- Activity
Going through the entries below, copy out each line that contains "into".

START Input data

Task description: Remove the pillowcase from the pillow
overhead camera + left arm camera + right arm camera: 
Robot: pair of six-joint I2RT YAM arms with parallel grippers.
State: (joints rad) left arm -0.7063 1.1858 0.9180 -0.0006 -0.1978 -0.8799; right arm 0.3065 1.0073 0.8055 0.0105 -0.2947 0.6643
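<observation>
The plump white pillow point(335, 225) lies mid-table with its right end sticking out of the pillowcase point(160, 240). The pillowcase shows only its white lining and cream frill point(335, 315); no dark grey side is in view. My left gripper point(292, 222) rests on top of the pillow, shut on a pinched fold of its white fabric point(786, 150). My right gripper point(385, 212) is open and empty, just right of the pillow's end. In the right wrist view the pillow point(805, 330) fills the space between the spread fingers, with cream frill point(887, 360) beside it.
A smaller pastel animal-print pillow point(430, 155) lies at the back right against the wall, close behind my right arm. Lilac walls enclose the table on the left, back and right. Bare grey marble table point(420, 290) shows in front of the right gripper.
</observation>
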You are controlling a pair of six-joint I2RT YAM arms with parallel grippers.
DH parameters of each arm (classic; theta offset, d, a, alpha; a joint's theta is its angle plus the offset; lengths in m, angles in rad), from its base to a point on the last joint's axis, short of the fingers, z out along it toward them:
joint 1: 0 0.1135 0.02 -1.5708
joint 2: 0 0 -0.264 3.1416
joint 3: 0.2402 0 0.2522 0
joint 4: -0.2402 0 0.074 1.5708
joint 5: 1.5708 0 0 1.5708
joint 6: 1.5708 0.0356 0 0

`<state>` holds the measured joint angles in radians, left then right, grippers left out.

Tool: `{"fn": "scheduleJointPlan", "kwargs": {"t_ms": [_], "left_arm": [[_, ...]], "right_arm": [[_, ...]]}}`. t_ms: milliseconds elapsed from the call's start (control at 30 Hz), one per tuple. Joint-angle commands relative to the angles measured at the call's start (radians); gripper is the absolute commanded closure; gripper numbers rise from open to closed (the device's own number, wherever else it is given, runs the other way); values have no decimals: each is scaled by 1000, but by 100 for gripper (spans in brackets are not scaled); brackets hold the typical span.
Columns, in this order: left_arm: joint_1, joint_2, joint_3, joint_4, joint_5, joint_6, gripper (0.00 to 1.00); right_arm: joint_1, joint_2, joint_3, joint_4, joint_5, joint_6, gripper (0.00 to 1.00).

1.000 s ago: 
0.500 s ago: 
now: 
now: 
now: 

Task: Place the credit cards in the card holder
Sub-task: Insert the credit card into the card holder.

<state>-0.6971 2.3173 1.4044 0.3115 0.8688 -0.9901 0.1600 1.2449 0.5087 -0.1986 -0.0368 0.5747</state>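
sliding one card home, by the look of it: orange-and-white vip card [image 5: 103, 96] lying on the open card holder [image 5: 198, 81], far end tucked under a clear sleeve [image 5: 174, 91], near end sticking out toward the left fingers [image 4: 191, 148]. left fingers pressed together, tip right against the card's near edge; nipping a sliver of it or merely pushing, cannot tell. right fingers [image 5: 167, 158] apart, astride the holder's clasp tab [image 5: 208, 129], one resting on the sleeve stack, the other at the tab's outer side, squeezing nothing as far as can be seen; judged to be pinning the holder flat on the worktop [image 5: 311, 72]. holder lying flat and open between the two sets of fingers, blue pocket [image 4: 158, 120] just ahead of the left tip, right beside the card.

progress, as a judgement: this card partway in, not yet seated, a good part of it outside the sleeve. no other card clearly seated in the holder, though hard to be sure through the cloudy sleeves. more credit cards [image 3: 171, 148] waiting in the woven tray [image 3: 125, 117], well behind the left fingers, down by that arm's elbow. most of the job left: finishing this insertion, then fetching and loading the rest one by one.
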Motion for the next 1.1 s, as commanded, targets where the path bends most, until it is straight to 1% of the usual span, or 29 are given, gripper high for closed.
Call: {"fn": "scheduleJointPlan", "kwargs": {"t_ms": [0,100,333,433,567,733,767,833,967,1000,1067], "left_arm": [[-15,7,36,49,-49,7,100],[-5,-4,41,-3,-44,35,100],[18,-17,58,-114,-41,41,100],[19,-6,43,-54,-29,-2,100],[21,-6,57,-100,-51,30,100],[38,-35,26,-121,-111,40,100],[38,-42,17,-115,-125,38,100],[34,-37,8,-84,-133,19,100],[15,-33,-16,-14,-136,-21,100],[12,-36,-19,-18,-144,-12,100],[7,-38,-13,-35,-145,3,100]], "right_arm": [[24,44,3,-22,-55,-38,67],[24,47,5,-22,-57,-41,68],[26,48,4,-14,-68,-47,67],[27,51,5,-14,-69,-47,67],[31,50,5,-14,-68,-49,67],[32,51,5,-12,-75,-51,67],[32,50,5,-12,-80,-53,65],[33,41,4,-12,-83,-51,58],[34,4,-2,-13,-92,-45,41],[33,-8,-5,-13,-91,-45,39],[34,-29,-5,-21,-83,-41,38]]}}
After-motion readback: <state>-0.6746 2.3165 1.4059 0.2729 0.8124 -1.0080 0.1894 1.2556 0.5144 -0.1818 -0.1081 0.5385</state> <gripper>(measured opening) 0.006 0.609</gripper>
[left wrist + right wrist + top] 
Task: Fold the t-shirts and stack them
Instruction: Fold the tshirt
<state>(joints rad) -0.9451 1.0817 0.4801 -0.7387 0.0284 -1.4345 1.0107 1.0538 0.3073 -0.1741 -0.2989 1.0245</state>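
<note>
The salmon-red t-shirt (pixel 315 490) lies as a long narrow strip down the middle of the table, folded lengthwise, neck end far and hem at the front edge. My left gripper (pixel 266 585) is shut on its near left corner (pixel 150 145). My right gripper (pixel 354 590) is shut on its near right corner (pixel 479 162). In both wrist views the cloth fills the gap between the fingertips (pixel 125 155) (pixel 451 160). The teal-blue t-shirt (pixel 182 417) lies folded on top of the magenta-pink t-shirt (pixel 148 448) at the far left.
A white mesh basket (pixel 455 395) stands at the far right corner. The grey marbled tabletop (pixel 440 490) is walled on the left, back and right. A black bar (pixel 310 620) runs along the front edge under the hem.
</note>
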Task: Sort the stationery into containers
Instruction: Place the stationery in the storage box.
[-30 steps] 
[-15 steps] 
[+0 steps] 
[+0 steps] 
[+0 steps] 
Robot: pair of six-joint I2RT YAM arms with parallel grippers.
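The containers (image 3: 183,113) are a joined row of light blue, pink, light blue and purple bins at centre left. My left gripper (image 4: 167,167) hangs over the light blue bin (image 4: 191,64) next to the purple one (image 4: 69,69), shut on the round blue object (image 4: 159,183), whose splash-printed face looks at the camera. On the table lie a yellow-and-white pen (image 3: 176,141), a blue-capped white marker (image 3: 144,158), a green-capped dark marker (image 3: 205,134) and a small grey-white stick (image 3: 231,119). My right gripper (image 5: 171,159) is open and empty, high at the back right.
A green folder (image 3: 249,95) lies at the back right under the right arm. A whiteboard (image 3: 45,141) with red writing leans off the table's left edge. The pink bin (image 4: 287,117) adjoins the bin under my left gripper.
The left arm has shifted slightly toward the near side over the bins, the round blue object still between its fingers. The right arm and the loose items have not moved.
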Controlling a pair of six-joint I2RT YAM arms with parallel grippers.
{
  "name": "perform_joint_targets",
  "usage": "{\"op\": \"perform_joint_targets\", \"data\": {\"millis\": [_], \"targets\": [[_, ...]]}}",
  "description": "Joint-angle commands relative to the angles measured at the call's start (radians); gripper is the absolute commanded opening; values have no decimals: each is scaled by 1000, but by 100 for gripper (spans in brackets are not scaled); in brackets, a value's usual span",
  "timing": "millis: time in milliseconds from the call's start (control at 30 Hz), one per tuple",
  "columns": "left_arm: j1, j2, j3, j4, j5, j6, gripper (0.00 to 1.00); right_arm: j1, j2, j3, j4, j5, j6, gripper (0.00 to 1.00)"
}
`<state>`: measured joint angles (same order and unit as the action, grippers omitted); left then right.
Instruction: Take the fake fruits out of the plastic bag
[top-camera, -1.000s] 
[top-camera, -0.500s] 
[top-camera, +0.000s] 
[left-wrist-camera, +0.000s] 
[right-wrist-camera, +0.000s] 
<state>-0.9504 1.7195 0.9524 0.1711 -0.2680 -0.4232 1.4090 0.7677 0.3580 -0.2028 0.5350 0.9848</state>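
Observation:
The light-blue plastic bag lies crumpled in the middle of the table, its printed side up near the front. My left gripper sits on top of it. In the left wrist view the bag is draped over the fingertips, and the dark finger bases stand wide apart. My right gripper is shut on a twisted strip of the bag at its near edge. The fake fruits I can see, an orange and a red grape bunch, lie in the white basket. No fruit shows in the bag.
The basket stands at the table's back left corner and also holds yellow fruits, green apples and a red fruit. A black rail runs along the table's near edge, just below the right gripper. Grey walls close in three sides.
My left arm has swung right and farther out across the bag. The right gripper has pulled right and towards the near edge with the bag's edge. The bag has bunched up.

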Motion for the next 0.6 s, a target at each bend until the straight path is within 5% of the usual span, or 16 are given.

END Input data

- Solution to the exercise
Sub-task: Insert the credit card into the card holder.
Task: Sort the stationery into containers

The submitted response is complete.